* ACTIVITY
Leaving out the images, please reproduce each line below exactly.

* Dataset excerpts
>>

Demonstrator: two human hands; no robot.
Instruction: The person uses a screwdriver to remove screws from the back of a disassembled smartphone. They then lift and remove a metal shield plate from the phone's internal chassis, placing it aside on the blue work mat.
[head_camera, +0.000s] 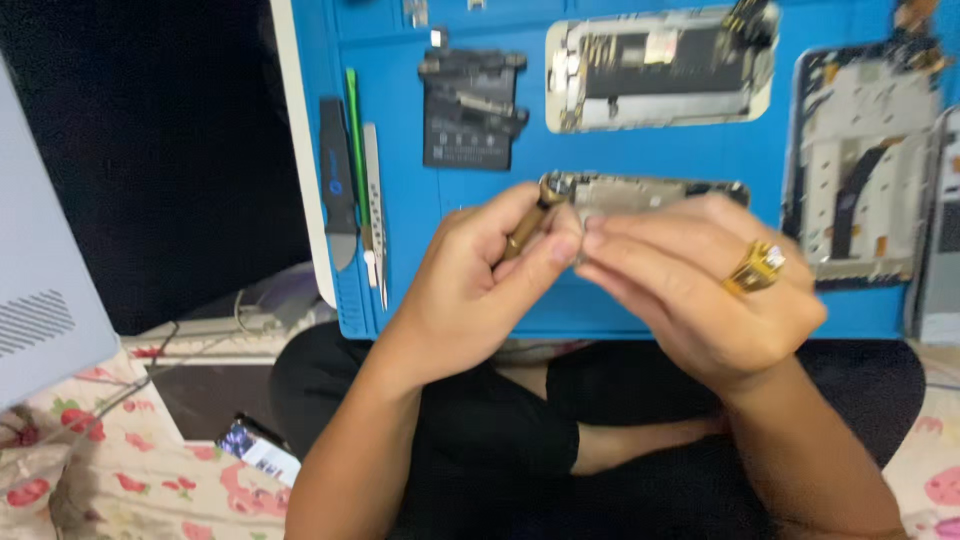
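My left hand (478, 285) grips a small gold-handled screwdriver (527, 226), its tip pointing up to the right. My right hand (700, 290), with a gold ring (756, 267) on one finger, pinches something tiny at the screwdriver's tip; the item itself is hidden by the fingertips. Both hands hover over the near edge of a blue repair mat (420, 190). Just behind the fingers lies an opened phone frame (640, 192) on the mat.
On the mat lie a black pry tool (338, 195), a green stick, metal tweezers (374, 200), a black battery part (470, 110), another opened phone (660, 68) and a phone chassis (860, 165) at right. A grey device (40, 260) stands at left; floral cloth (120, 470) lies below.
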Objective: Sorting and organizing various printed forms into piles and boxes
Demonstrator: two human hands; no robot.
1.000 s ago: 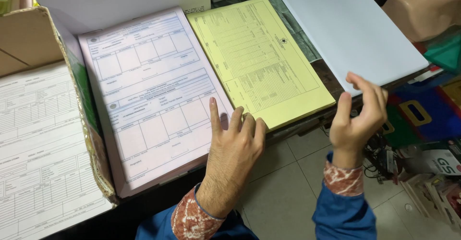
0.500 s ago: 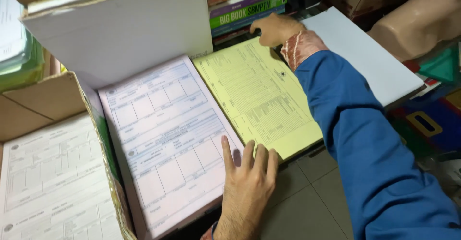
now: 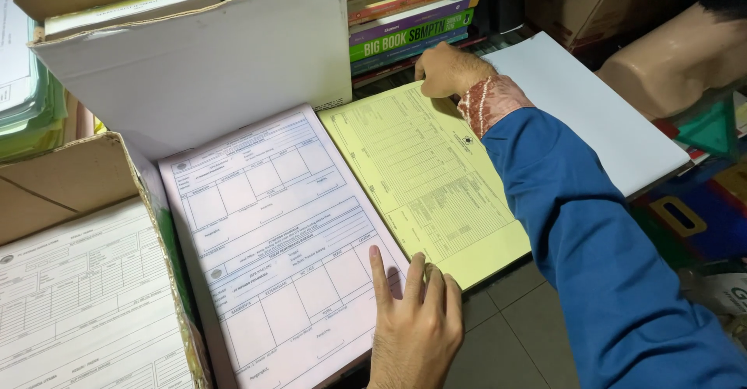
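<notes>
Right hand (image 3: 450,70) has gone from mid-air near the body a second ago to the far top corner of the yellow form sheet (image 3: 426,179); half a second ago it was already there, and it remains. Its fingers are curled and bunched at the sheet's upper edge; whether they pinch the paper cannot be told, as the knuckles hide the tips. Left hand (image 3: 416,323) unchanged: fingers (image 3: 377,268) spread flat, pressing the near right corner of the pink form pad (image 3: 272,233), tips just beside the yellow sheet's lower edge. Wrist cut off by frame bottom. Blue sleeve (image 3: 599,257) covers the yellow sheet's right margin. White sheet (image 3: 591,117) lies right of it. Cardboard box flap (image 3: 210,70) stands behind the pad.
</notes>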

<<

* TASK RESPONSE
Demonstrator: two human hands; no robot.
Instruction: The person uses a screwdriver to remove screws from the back of a disassembled smartphone. They then lift and remove a metal shield plate from the phone's internal chassis, placing it aside on the blue work mat.
[head_camera, +0.000s] 
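My left hand (478, 285) grips a small gold-handled screwdriver (527, 226), its tip pointing up to the right. My right hand (700, 290), with a gold ring (756, 267) on one finger, pinches something tiny at the screwdriver's tip; the item itself is hidden by the fingertips. Both hands hover over the near edge of a blue repair mat (420, 190). Just behind the fingers lies an opened phone frame (640, 192) on the mat.
On the mat lie a black pry tool (338, 195), a green stick, metal tweezers (374, 200), a black battery part (470, 110), another opened phone (660, 68) and a phone chassis (860, 165) at right. A grey device (40, 260) stands at left; floral cloth (120, 470) lies below.
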Objective: Sorting and organizing various printed forms into piles and boxes
Demonstrator: two human hands; no robot.
1.000 s ago: 
0.500 s ago: 
now: 
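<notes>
Right hand (image 3: 450,70) has gone from mid-air near the body a second ago to the far top corner of the yellow form sheet (image 3: 426,179); half a second ago it was already there, and it remains. Its fingers are curled and bunched at the sheet's upper edge; whether they pinch the paper cannot be told, as the knuckles hide the tips. Left hand (image 3: 416,323) unchanged: fingers (image 3: 377,268) spread flat, pressing the near right corner of the pink form pad (image 3: 272,233), tips just beside the yellow sheet's lower edge. Wrist cut off by frame bottom. Blue sleeve (image 3: 599,257) covers the yellow sheet's right margin. White sheet (image 3: 591,117) lies right of it. Cardboard box flap (image 3: 210,70) stands behind the pad.
</notes>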

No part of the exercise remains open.